PostgreSQL – Custom Hash Function and C Type Implementation

database-internalspostgresqlpostgresql-extensions

I am creating a custom type for PostgreSQL. The type is as follow:

typedef struct {
    unsigned long prefix; 
    unsigned long long id; 
} CustomType;

I have build all the in and out functions. Comparison functions and such, but I don't understand how to build the hash function. Since I will need it for hash joins. I had a look at the hash_numeric function in https://doxygen.postgresql.org/backend_2utils_2adt_2numeric_8c.html#a1358689e8be944cad3a3fad87eb237f1 and don't quite understand it.

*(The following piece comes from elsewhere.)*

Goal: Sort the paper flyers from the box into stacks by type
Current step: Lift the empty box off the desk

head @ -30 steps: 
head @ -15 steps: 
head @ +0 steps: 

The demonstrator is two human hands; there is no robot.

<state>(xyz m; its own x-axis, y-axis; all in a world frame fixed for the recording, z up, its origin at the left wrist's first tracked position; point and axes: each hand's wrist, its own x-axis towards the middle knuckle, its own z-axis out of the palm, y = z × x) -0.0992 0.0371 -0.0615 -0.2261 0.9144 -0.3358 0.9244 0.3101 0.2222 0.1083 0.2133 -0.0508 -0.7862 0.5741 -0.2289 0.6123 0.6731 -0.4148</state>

How does a hash function works and what is its purpose?

Best Answer

The hash function in this context is used to tranform the set of all possible type values into a substantially smaller set of their hash values. The hash join works by separating values it needs to compare for equality into buckets based on their hash values. Values producing the same hash and therefore falling in the same bucket have a chance to be equal, while values in different buckets cannot be equal and thus can be removed from consideration.

One trivial example of a 10-bucket hash for integer numbers would be a function returning the least significant digit of its parameter. You'll probably be able to use the built-in hash_any function in your case, but read the caveats about HASHES in the manual.